Researchers at the Hungarian Centre of Excellence for Molecular Medicine (HCEMM) have identified five dominant patterns of protein-altering mutations in cancer that help determine how tumors interact with the immune system. The research, published in Molecular Systems Biology, showed that rather than just simple tumor mutation burden, five distinct patterns of protein-altering mutations, called amino acid substitution signatures help determine whether a tumor is visible to the immune system or remains immunologically “cold.” The findings add a method to help determine which patients will respond to immunotherapy despite a high mutational burden.
“Despite the diversity of mutational processes, their protein-level consequences converge into just five recurring fingerprints, which can strongly influence immune recognition,” said lead author of the study Szilvia Juhász, PhD, head of the Cancer Microbiome Research Group at HCEMM.
Cancer genomes carry the imprint of environmental exposures such as tobacco smoke and ultraviolet radiation, as well as internal processes such DNA repair errors.
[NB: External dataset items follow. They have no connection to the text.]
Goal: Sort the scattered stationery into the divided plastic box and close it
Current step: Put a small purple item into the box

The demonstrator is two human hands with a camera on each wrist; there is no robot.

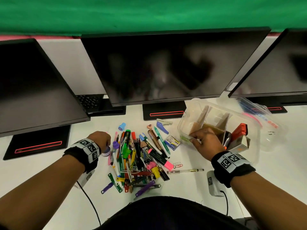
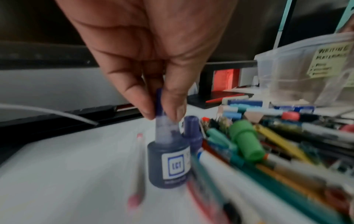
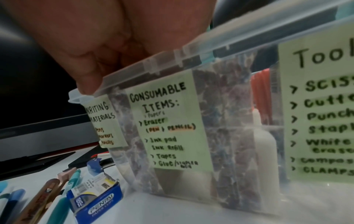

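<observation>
Blue ink bottle pinched by left hand, apparently upright

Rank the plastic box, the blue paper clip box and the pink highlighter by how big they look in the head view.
1. plastic box, by far the largest.
2. pink highlighter, long and thin.
3. paper clip box, shorter but wider, so the last two places are close.
</observation>
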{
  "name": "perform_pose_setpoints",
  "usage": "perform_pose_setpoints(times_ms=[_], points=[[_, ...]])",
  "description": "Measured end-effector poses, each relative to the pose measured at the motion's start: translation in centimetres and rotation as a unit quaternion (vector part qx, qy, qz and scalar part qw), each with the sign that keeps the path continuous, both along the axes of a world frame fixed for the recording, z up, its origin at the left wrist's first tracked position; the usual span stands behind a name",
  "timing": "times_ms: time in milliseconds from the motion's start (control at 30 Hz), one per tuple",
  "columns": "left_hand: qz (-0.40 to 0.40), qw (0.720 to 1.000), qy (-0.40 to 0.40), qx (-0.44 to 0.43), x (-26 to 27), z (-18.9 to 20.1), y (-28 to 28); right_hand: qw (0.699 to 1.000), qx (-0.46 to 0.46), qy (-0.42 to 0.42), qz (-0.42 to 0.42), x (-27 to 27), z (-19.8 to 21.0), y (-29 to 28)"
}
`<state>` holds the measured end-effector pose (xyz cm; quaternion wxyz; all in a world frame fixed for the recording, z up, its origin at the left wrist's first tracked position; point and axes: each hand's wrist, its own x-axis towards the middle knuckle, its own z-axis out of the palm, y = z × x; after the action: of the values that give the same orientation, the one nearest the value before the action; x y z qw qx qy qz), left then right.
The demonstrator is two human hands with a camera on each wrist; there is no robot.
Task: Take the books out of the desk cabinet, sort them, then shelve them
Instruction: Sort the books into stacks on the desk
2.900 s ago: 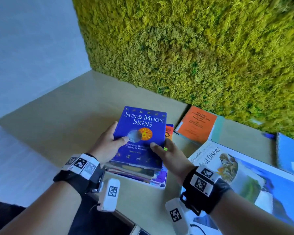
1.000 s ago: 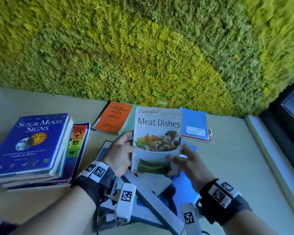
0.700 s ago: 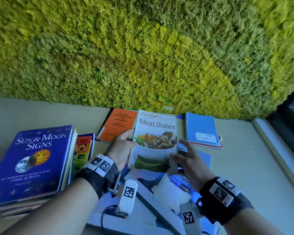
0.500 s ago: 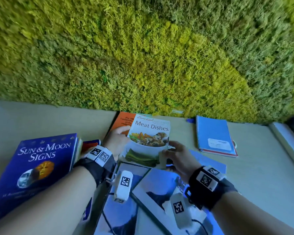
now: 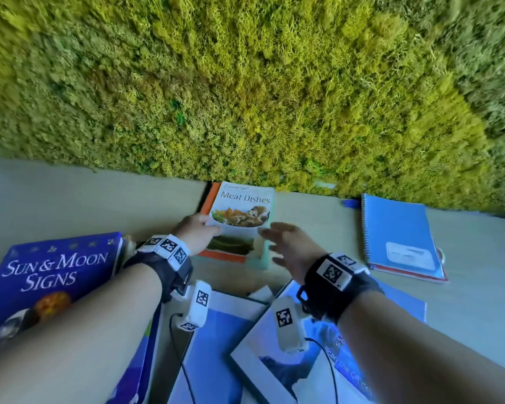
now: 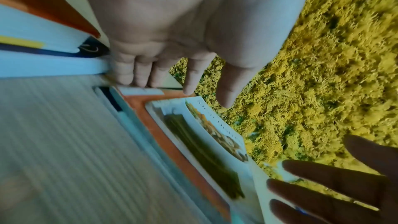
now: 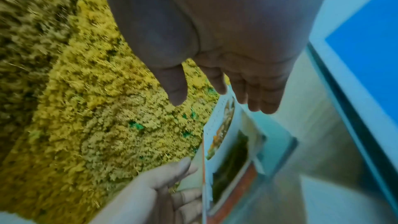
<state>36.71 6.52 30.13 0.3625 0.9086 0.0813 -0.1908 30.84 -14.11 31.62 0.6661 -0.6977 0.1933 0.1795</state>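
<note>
The "Meat Dishes" cookbook (image 5: 242,211) (image 6: 215,142) (image 7: 226,142) lies flat on an orange book (image 5: 219,253) (image 6: 172,142) at the back of the desk, against the moss wall. A teal book (image 5: 260,258) shows under both. My left hand (image 5: 197,233) (image 6: 193,94) is at the cookbook's left edge, its fingers fairly straight against the stack's side and the thumb over the cover's edge. Just off the cover's lower right corner, my right hand (image 5: 277,240) (image 7: 215,98) hovers with spread fingers, holding nothing.
A stack topped by the blue "Sun & Moon Signs" book (image 5: 50,281) is at the left. A blue spiral notebook (image 5: 400,234) lies at the right, with a blue pen (image 5: 351,203) by the moss wall (image 5: 245,83). Large blue picture books (image 5: 231,345) lie under my wrists.
Both hands carried the cookbook away from me and laid it on the orange book at the back. The right hand has let go and opened; the left hand's hold has loosened.
</note>
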Motion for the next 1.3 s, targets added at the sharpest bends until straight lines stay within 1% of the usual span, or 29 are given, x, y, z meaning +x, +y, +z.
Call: perform_pose_setpoints(times_ms=[67, 100, 167, 233, 300, 367, 400, 467, 500, 533, 600, 633, 700, 733, 800, 867, 900, 933, 1000, 1033, 1100, 1200, 1267, 1300], points=[[0.002, 1.0, -0.014, -0.018, -0.9, 1.2, -0.2, 0.998, -0.019, -0.048, -0.029, -0.6, 1.8, -1.4], [-0.014, 1.0, -0.019, -0.017, -1.5, 1.6, -0.4, 0.997, -0.025, -0.062, -0.035, -1.3, 2.5, -2.2], [-0.06, 0.997, -0.036, -0.011, -3.3, 2.3, -1.4, 0.996, -0.051, -0.073, -0.017, -3.3, 3.5, -4.1], [-0.101, 0.993, -0.069, -0.01, -6.1, 2.9, -2.8, 0.992, -0.106, -0.067, 0.004, -5.8, 3.7, -6.5], [-0.161, 0.984, -0.074, -0.016, -8.9, 3.0, -4.3, 0.982, -0.179, -0.06, 0.02, -8.6, 3.4, -9.0], [-0.227, 0.973, -0.03, 0.021, -11.5, 2.6, -5.4, 0.957, -0.279, -0.048, 0.056, -11.5, 2.6, -11.2], [-0.251, 0.967, -0.012, 0.044, -12.6, 2.3, -5.7, 0.937, -0.34, -0.034, 0.077, -12.9, 1.9, -12.3], [-0.268, 0.959, -0.018, 0.091, -14.4, 1.9, -6.0, 0.884, -0.453, -0.005, 0.11, -15.6, 1.0, -13.9], [-0.262, 0.958, -0.03, 0.109, -15.0, 1.7, -6.0, 0.866, -0.486, 0.008, 0.117, -17.0, 0.7, -14.5], [-0.252, 0.96, -0.033, 0.119, -15.7, 1.6, -5.9, 0.859, -0.499, 0.019, 0.117, -18.2, 0.3, -15.3], [-0.232, 0.963, -0.032, 0.13, -16.8, 1.6, -5.6, 0.861, -0.494, 0.046, 0.113, -20.3, -0.3, -16.5], [-0.223, 0.965, -0.03, 0.136, -17.2, 1.5, -5.4, 0.865, -0.485, 0.06, 0.112, -21.0, -0.5, -17.1], [-0.214, 0.969, -0.025, 0.125, -17.9, 1.5, -5.2, 0.887, -0.446, 0.066, 0.097, -21.8, -0.9, -17.8], [-0.205, 0.973, -0.025, 0.105, -18.3, 1.6, -5.3, 0.9, -0.425, 0.053, 0.084, -22.2, -0.9, -18.3], [-0.167, 0.984, -0.047, 0.039, -18.9, 2.1, -5.8, 0.921, -0.387, 0.014, 0.052, -23.1, -0.5, -19.6], [-0.139, 0.987, -0.077, -0.028, -19.3, 3.0, -7.0, 0.935, -0.354, -0.021, 0.019, -24.7, 0.6, -21.1], [-0.147, 0.985, -0.079, -0.052, -19.5, 3.7, -8.0, 0.937, -0.348, -0.028, 0.002, -25.6, 1.3, -22.0], [-0.176, 0.98, -0.066, -0.067, -20.0, 4.4, -9.2, 0.938, -0.346, -0.033, -0.016, -26.5, 1.7, -23.3], [-0.243, 0.966, -0.026, -0.08, -21.6, 5.0, -12.3, 0.928, -0.368, -0.039, -0.05, -27.9, 2.6, -26.3], [-0.254, 0.962, -0.003, -0.098, -22.8, 4.8, -14.1, 0.919, -0.386, -0.041, -0.069, -28.4, 3.3, -27.7], [-0.258, 0.953, 0.038, -0.153, -25.5, 3.5, -17.6, 0.889, -0.446, -0.048, -0.091, -29.1, 4.1, -30.7], [-0.229, 0.944, 0.084, -0.224, -29.8, 1.4, -22.8, 0.85, -0.523, -0.016, -0.064, -30.2, 4.4, -33.5], [-0.212, 0.943, 0.091, -0.239, -31.9, 0.3, -26.3, 0.833, -0.551, -0.04, -0.027, -31.2, 3.9, -33.7], [-0.198, 0.949, 0.082, -0.232, -32.8, 0.0, -27.8, 0.83, -0.554, -0.061, -0.004, -31.8, 3.2, -33.5]])
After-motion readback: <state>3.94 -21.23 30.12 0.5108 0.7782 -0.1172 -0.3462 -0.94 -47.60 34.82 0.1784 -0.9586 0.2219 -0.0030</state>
These processes leave characteristic mutational signatures in DNA. While such signatures have been widely used to trace cancer origins and exposures, how these characteristics might affect how an individual’s tumor responds to treatment have not been clear. The HCEMM-led team sought to fill this gap by focusing not on nucleotide changes, but on how mutations alter amino acids in proteins—amino acid substitution signatures (AAS).
“We hypothesized that certain mutation sources preferentially generate amino acid substitutions that evade immune recognition, producing immune-cold tumors regardless of tissue or mutation load,” the researchers wrote.
To investigate this possibility, the team analyzed existing exome sequencing data from more than 9,000 tumors across diverse cancer types and then added to this their own data from mutagenesis experiments. Taking this approach allowed the researchers to map links between environmental mutagens, defects in DNA repair pathways, and recurring patterns of amino acid substitutions. This analysis showed that rather than a broad array of outcomes, tumors typically clustered into five dominant AAS categories (AAS1 through AAS5), each with its own distinct function reflecting different underlying mutational processes.
According to the research, AAS1 is associated with tobacco smoke mutagens and oxidative damage, AAS2 with ultraviolet light and base-excision repair, AAS3 and AAS4 with different types of mismatch repair defects, and AAS5 with APOBEC-induced mutagenesis.
In particular, the AAS4 signature was strongly associated with immune evasion. Caused by alkylating agents and mismatch repair deficiency, AAS4 was enriched in kidney and liver cancers and showed a reduced tendency to accumulate hydrophobic amino acids. This biochemical bias led to the production of neopeptides that are less likely to be recognized by immune cells. Tumors dominated by AAS4 displayed immune-desert microenvironments, with low lymphocyte infiltration and other markers of reduced immune activity, and they responded poorly to ICI therapies, regardless of mutational burden.
The discovery helps clarify why some mismatch repair–deficient cancers, which are often assumed to be good candidates for immunotherapy because of their high mutational burden, fail to show durable responses.
By comparison, AAS5-classified tumors accumulated more radical amino acid changes and were linked to immune-rich tumor microenvironments. “These results show that neoantigen quality, not merely quantity, dictates anti-tumor immunity,” the researchers wrote.
The study also noted that a subset of AAS4-dominated tumors still show evidence of immune activity. This is because certain HLA class I variants, particularly HLA-B07:02, were associated with increased immune recognition in these otherwise cold tumors. This allele, which is common in European populations, is capable of presenting proline-enriched neopeptides derived from AAS4 mutations to T cells.
“Tumor visibility to the immune system is not determined by mutation numbers alone, but also by the protein-level patterns those mutations create,” noted senior author Máté Manczinger, MD, PhD, group leader at HCEMM. “These findings support a new framework for truly personalized immunotherapy, integrating tumor genomics with the patient’s immunogenetic background.”
The team’s work was informed by earlier research that has shown a link between specific mutational processes to immune outcomes, including studies of APOBEC activity and UV-driven mutations in melanoma.
These new findings have could have potential clinical benefits. The researchers noted that using AAS signatures in conjunction with biomarker assays could help refine predictions of immunotherapy response and help avoid unnecessary treatments. The researchers noted that their analyses focused on HLA binding and T-cell recognition and that future work will expand to include additional mutagens, tumor models, and HLA alleles, all of which will be essential for translating the uses of AAS into prognostic tools to guide patient-specific treatments.